In 1989, GE CEO Jack Welch created the chief learning officer (CLO) role for Steve Kerr, then a consultant for the company. Since then, many organizations have promoted or hired professionals to lead learning and development for the company. In the last 29 years, though, the role has changed as business has changed – quickly and quite a lot.

Digital Transformation and the CLO

“The digital revolution,” says Dr. Sydney Savion, CLO of Air New Zealand, “has seen a demand for learning to operate in the flow of an employee’s daily work life, along with a need to truly empower employees to get skills on demand.” Because of these changes, the role of the CLO “has evolved from traditionally focusing on corporate training programs to becoming more of a strategic business partner to deliver measurable learning solutions that align to business goals.”

Similarly, says Pat Lynch, vice president of enablement excellence and innovation for MindTickle, “data analytics have now allowed the marketplace to start to hold CLOs accountable for an ROI.” Lynch likens this evolution to the changes in the role of the chief marketing officer, which changed with the rise of marketing automation software. When the success and business impact of marketing could be tracked with technology, the chief marketing officer’s impact on business could also be measured, and the role became a more strategic part of the C-suite.

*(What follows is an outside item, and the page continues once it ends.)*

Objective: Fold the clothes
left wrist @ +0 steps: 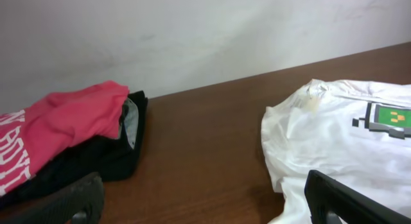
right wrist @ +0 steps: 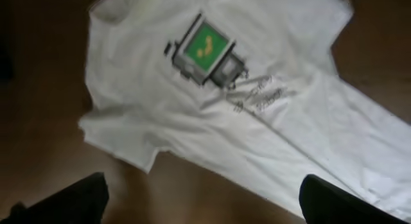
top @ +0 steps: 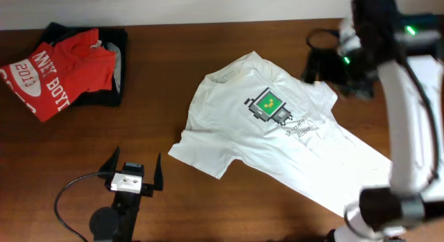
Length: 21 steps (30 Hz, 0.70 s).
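The clothes are a white T-shirt (top: 277, 131) with a green-and-black pixel print (top: 268, 103), lying spread face up and slanted across the middle of the brown table (top: 180, 200). My left gripper (top: 132, 169) rests open near the front left, short of the shirt's left sleeve. In the left wrist view its gripper (left wrist: 205, 208) has bare wood between the fingers and the shirt (left wrist: 334, 128) to the right. My right gripper (top: 320, 60) hovers over the shirt's far shoulder. From above, the right wrist view shows the shirt (right wrist: 212, 102) beyond that gripper (right wrist: 205, 201), open and empty.
A red shirt with white lettering (top: 59, 72) lies on a folded black garment (top: 111, 68) at the back left corner; the red shirt (left wrist: 58, 134) and the black garment (left wrist: 109, 153) also show in the left wrist view. A black cable (top: 66, 193) loops beside the left arm. A pale wall (left wrist: 192, 31) bounds the table's far edge.
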### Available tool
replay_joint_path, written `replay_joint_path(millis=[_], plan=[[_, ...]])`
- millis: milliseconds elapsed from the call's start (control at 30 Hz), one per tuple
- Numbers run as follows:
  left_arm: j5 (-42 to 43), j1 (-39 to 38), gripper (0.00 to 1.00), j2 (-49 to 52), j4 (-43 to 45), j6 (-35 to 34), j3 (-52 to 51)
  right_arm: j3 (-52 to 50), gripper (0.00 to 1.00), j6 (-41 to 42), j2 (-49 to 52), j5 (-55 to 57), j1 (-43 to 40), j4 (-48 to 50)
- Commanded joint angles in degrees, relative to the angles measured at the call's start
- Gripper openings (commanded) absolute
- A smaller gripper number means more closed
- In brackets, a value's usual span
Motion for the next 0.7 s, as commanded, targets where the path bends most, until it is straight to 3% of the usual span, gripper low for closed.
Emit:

With better learning management technologies, the same is now true of the CLO. “We’re in a perfect position to cross that great divide from legacy management systems to digital transformation,” Lynch says, “where [CLOs] can actually start to look at an ROI based on outcomes.”

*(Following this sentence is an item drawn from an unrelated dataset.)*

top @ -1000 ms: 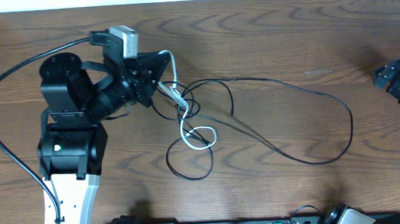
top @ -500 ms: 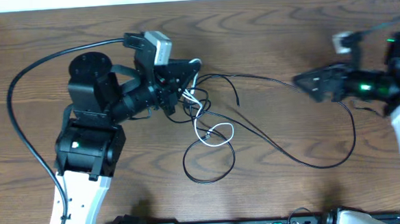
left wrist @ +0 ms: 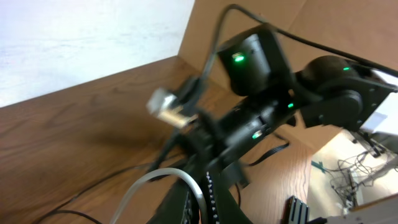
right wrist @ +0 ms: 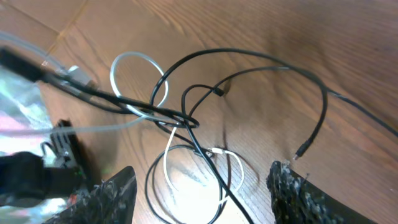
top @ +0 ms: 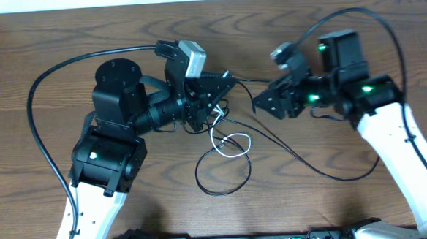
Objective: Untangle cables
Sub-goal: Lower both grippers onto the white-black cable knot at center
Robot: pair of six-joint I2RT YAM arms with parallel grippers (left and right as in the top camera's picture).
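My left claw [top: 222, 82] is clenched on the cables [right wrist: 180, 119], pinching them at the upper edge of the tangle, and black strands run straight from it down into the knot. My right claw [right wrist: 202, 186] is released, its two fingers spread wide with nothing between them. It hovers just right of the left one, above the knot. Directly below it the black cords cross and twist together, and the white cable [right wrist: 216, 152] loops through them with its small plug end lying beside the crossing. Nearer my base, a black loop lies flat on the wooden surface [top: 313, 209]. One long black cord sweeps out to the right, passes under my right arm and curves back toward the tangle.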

The CLO is now “more purpose-driven and woven into the fabric of business decisions,” says Savion, as organizations understand that having “a strong learning culture” can provide a huge competitive advantage. As a result, CLOs need to be able to lead learning like a business. To be a strategic business partner, Savion says they need three key skills: learning agility, emotional intelligence and cultural dexterity. They need to be able to “understand the connections and dependencies across all dimensions: technology, demographics, the contingent workforce, increasing global economy and the implications to the business.” They must be able to manage all of the C-suite’s constituencies – employees, customers and the business itself – and “continue to be a good steward of human capital.” In short, they need to be true leaders.

What’s Next?

As millennials become an increasing majority of the workforce and Generation Z enters in higher numbers, Lynch says the role of the CLO will change accordingly. These younger employees don’t respond to “old ways of learning.” Instead, they thrive on continuous, on-the-job learning “as the seller sells, or as the marketer markets, or as the product developer develops a product.” This, Lynch says, is “a completely radical paradigm shift” in how learning happens and, therefore, how it is managed. CLOs need to adjust accordingly, which means, Savion says, delivering “the capabilities and skills necessary when and where they are needed to adapt to the new realities of this digital era.”

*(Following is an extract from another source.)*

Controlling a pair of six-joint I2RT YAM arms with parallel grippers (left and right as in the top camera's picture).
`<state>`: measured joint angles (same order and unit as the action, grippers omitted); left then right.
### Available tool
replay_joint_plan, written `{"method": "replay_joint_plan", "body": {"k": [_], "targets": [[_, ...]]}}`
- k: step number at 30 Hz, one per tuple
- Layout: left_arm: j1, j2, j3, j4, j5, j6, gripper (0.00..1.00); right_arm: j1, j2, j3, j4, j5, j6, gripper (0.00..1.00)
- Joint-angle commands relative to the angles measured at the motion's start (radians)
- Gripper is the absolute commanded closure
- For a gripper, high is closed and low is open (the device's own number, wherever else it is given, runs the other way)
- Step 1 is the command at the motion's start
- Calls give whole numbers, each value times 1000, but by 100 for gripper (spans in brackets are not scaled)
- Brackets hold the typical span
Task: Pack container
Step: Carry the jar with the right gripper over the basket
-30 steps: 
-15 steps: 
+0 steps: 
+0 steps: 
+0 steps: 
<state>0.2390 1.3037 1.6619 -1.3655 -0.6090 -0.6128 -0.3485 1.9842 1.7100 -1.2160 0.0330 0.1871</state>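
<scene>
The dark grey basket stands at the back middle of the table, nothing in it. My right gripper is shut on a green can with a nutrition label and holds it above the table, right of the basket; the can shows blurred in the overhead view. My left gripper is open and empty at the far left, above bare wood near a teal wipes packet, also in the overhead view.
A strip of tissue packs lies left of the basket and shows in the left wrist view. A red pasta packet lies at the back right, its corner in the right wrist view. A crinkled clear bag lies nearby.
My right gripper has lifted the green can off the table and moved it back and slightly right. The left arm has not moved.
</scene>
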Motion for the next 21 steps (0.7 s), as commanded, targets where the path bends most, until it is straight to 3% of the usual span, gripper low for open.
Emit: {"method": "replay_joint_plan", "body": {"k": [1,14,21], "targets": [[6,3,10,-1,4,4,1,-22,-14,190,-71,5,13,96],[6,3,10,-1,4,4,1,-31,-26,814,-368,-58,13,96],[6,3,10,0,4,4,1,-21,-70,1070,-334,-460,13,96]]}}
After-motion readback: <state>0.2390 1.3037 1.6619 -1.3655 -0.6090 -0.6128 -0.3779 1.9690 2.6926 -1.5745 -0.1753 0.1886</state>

“You can train an animal,” Lynch adds, “but you can enable a person.” He calls on CLOs to shift their thinking from simply transmitting skills to “enable and empower the person” to achieve the outcomes the business is looking for. In light of this shift, CLOs must have a vision in alignment with the CEO’s vision – which should be “a culture of ongoing learning and continuous process improvement.”

If an organization isn’t learning, it isn’t performing. It’s the CLO’s role to use the data and technology available today to make that happen.